Charles Bolles v. Outing Company

Citation20 S.Ct. 94,175 U.S. 262,44 L.Ed. 156
Decision Date04 December 1899
Docket NumberNo. 47,47
PartiesCHARLES E. BOLLES, Plff. in Err. , v. OUTING COMPANY
CourtUnited States Supreme Court

This was an action begun April 18, 1894, by Charles E. Bolles, a resident of the city of Brooklyn, New York, for the penalty provided for the infringement of the copyright of a photograph by Rev. Stat. § 4965. This section enacts that 'if any person, after the recording of the title of any map, chart, musical composition, print, cut, engraving, or photograph, . . . as provided by this chapter, shall, within the time limited, and without the consent of the proprietor of the copyright first obtained in writing, signed in presence of two or more witnesses, engrave, etch, work, copy, print, publish or import, either in whole or in part, or . . . shall sell or expose to sale, any copy of such map or other article, as aforesaid, he shall forfeit to the proprietor all the plates on which the same shall be copied, and every sheet thereof, either copied or printed, and shall further forfeit one dollar for every sheet of the same found in his possession,' etc.

In August, 1893, plaintiff made a photograph of the yacht 'Vigilant' under full sail, and copyrighted the same under the title 'Vigilant, No. 4.' The copyright stamp on the photograph was made by impressing at the lower end of the right-hand corner of the photographs, the words, 'Copyright, 93, by Bolles, Brooklyn,' Bolles being the trademark name used by the plaintiff.

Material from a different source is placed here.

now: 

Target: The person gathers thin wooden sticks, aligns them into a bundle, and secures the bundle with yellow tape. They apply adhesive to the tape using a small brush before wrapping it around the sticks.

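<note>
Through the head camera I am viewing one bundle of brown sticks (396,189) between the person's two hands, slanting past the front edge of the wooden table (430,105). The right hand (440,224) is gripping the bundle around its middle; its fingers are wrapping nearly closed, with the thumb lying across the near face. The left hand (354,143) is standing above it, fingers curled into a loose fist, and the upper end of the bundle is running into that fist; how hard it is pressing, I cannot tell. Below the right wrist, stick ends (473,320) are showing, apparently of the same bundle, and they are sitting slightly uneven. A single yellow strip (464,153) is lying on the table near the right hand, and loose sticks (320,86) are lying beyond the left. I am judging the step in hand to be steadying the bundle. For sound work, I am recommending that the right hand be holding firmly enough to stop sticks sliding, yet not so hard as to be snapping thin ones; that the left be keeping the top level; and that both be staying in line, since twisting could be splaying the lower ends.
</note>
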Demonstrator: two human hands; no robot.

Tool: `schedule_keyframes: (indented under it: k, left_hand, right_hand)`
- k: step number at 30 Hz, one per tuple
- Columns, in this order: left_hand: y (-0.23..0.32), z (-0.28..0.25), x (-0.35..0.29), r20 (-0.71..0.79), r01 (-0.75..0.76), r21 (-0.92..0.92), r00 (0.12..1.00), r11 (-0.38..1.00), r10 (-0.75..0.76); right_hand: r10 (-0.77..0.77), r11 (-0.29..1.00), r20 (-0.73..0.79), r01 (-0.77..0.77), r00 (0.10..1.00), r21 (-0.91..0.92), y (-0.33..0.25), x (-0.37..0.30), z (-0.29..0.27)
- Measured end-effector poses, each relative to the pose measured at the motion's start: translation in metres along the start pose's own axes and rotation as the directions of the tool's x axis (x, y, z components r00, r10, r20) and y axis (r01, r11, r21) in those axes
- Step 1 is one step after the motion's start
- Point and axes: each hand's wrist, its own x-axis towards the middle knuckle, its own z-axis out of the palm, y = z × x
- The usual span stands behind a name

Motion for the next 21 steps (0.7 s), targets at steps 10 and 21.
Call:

Defendant made a photogravure of this photograph, and published it November, 1893, in a magazine published by it in New York known by the name of 'The Outing.' Defendant had no permission to use or copy the photograph.

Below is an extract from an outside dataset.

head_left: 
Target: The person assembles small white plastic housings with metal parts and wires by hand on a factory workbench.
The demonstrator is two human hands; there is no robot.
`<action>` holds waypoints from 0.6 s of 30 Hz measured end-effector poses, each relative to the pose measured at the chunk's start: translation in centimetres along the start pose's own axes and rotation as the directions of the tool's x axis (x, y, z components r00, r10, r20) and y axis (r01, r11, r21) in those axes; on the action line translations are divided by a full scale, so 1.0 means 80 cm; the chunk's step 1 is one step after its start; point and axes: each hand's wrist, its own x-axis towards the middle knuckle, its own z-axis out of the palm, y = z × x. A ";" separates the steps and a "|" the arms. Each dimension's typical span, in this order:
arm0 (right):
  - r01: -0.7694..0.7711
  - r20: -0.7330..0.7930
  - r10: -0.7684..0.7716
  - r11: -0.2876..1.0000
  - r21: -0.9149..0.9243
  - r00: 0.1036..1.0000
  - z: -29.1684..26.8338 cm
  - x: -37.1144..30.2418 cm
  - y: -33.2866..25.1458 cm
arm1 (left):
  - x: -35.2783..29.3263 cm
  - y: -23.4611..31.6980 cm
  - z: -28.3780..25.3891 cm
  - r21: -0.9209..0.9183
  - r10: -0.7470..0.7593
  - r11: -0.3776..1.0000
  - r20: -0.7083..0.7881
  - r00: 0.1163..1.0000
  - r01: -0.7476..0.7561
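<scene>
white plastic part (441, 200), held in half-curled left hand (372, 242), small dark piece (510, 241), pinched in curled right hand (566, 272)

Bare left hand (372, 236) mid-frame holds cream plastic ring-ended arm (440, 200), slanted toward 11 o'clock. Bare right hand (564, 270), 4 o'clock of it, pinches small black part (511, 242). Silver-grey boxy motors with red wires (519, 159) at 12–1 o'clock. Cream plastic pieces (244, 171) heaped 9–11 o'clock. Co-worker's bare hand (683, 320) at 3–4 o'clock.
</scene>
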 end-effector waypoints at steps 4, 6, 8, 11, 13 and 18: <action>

One copy of this number of The Outing was purchased of the defendant by an employee of the plaintiff for the sum of twenty-five cents.

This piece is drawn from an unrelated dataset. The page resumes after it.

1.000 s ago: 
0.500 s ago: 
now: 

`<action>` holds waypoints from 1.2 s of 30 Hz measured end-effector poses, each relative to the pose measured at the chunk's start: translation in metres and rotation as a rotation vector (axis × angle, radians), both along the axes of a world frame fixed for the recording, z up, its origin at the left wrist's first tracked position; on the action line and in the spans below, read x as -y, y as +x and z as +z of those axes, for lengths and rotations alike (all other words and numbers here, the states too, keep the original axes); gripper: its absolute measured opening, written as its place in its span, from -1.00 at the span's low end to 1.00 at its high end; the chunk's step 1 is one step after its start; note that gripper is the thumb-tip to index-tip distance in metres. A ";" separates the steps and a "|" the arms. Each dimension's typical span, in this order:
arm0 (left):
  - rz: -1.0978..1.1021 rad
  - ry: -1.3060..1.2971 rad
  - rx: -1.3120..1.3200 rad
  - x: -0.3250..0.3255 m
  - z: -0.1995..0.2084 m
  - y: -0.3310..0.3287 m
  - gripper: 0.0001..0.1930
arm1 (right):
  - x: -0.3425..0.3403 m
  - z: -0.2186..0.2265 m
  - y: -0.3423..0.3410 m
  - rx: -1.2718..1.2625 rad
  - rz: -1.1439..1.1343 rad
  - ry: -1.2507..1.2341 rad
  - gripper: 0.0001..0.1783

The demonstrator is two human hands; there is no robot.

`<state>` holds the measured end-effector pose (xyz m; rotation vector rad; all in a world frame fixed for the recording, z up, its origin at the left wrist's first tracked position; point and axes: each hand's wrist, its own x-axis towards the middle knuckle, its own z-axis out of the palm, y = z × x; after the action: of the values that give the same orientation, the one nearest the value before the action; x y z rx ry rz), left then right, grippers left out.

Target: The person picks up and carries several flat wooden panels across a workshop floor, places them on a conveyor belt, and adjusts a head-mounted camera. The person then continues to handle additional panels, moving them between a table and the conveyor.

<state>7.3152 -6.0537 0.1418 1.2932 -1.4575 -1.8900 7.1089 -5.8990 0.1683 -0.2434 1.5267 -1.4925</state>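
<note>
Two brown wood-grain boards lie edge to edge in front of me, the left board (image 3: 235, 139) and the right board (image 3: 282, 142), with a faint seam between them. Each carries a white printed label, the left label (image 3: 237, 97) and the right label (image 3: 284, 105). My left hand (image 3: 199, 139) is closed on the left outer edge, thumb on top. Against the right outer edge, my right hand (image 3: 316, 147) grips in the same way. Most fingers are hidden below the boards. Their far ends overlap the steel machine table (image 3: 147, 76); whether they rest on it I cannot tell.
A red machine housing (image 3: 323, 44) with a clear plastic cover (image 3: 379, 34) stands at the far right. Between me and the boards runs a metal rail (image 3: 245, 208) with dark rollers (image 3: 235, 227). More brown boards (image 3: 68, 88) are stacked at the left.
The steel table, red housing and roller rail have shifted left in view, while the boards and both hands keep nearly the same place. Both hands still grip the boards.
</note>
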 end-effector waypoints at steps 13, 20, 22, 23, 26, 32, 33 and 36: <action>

On the first trial in the circuit court the action was dismissed upon the ground that the copyright stamp on the photograph was insufficient notice of the copyright, because the year was not given in full, nor the full name of the owner.

Thereupon plaintiff sued out a writ of error from the circuit court of appeals, which held that the copyright stamp was sufficient, but sustained the trial court in its exclusion of certain evidence offered as to the number of copies found in the possession of the defendant. 45 U. S. App. 449, 77 Fed. Rep. 966, 23 C. C. A. 594, 46 L. R. A. 712.

Upon the new trial the same evidence as to the number of copies of the infringement found in the possession of the defendant was excluded, and a verdict directed for plaintiff for $1 penalty for the one copy bought by plaintiff's employee from the defendant. Plaintiff moved for a new trial because of the refusal of the court to permit him to prove the number of copies which had been in the defendant's possession at any time within two years previous to the commencement of the suit. Upon his motion being denied, he again sued out a writ of error from the circuit court of appeals, which affirmed the judgment. Whereupon plaintiff sued out a writ of error from this court.

Mr. George E. Waldo for plaintiff in error.

Mr. John R. Abney for defendant in error.

Mr. Justice Brown delivered the opinion of the court:

Whether the court erred in excluding the evidence offered by the plaintiff tending to show the number of copies of the issue of The Outing containing a reproduction of the plaintiff's photograph, which had been printed and delivered to the defendant at any time within two years prior to the commencement of this action, is the sole question presented by the assignments of error.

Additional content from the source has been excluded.